The interconnection of psycholinguistics and AI is the foundation of cognitive science or neurolinguistics. Neurolinguistics has been treated here as the neuroscience of speech. Neurolinguistics is presented in Figure 1 as dominantly linguistics discipline but connected to AI through computer linguistics which is on the intersection between AI and linguistics from one side and also connected to psychology through psycholinguistics, which is on the intersection between psychology and linguistics from other side. Neurolinguistics is on the opposite side from the engineering point of view. The neuroscience of speech can also be considered as an area of cognitive science, and cognition is inherent part of both speech perception (in the phase of understanding, the meaning of the message conveyed by spoken language) and speech production (in the phase of composing, a message intended to convey a certain meaning). Finally, SLP combines knowledge from the interdisciplinary areas of SP&ML, HCI, psycholinguistics, and computer linguistics, or more precisely NLP, cognitive sciences, dialogue systems, and information access.

Speech technologies are based on speech signal processing that spans a wide range of topics, while the focus in this review article is on three areas where the authors have the most expertise:(i)Fundamental topics (speech analysis and synthesis, sound waves and speech features, speech production, auditory perception, and cognition including the linguistic aspect)(ii)Dialogue systems based on speech recognition and text-to-speech synthesis (emotional speech recognition and text-to-speech synthesis including voice and style conversion)(iii)Speech coding, compression, and transmission

Speech technology fields within the scope of the paper are presented in Figure 2 as a unified framework that encompasses covered topics, showing their complementarity, ranges and borders, interconnections, and intersections in the interdisciplinary area of SLP.

A brief retrospective and some perspectives of the speech technology fields shown in Figure 2 are presented in the following sections. Fundamental topics are shown in the middle of Figure 2 and presented in Section 2, covering speech production and perception analysis, including cognitive and linguistic point of views.

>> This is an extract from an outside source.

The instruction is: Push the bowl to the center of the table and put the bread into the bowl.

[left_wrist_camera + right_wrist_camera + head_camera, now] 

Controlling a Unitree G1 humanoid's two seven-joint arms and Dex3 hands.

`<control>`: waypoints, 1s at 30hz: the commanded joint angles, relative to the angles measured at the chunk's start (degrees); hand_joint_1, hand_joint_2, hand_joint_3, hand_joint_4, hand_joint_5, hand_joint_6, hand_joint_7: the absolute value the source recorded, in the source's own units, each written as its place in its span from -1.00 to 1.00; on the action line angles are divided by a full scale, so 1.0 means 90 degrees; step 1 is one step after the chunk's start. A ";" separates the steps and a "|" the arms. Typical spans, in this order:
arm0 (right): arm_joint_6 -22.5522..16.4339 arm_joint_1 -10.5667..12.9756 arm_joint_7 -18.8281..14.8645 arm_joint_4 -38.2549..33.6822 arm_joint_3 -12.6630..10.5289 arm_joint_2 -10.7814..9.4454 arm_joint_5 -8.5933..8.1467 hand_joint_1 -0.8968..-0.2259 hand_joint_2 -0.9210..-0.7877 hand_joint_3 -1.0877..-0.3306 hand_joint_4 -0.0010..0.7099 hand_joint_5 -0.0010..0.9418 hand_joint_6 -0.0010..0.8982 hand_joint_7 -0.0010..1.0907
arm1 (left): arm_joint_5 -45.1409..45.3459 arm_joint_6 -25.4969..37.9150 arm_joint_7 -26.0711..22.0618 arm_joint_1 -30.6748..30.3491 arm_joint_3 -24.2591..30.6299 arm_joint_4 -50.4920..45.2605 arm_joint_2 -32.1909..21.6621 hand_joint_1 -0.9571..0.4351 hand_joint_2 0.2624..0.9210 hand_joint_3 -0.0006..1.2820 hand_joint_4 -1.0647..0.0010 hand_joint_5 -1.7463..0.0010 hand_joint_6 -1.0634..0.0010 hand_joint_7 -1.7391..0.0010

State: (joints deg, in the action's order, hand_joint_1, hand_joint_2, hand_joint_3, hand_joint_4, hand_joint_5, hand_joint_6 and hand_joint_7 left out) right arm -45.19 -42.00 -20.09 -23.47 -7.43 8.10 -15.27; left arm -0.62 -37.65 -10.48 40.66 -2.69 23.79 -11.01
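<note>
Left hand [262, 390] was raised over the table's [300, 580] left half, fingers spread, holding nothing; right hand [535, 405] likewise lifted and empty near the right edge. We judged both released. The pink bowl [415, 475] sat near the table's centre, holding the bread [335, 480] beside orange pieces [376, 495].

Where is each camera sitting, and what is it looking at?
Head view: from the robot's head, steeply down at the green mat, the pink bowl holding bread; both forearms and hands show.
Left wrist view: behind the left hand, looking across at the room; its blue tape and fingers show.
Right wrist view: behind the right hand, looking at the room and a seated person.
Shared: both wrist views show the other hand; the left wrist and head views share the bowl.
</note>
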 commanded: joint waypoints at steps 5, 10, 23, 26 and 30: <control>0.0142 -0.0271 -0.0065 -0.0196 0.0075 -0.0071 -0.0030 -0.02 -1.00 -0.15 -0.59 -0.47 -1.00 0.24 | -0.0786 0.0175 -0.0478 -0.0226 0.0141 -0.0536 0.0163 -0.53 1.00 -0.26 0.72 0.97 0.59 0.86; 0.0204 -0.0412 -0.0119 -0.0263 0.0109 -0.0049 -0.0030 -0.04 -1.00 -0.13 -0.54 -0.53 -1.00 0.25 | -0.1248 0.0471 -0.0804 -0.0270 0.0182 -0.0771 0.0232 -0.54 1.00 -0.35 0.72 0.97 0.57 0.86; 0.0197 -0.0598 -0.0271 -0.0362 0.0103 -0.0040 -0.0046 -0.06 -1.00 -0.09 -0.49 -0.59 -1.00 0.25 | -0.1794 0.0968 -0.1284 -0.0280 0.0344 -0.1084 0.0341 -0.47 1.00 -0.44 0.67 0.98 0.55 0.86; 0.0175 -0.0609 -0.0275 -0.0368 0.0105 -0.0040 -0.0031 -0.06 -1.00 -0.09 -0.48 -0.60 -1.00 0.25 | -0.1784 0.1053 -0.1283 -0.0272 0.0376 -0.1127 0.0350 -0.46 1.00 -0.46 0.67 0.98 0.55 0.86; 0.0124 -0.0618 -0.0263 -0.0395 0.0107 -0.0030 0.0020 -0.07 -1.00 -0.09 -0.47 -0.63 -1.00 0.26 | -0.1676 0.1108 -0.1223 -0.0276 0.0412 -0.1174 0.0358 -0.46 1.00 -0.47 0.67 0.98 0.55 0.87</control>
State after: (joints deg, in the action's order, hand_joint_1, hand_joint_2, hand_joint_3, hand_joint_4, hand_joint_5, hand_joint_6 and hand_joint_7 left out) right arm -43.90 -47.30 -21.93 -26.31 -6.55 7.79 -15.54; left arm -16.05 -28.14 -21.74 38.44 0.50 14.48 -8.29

More details related to the progress in speech recognition and speech synthesis, as well as their contributions to a new generation of human-machine speech dialogue systems, are presented in Section 3. Finally, the progress in speech signal compression, coding, and transmission is presented in Section 4, including contributions of the authors to the area. Most of these advancements are based on the new deep learning paradigm and our better understanding of neuroscience and modelling of cognitive aspects of spoken language communication.

2. Progress in Speech Analysis and Knowledge of Spoken Language Nature

Knowledge related to the nature of spoken language is essential for efficient coding and transmission as well as satisfactory real-time human-machine speech interaction. Speech models based on either speech production or auditory perception were inherent parts of most successful algorithms. Most recent neuro-inspired computational models are based on knowledge of cognitive speech processing models [16]. After a brief review of sound pressure waves and speech signal features, speech production and auditory perception including cognitive and linguistic points of view will be elaborated in more detail in the following subsections.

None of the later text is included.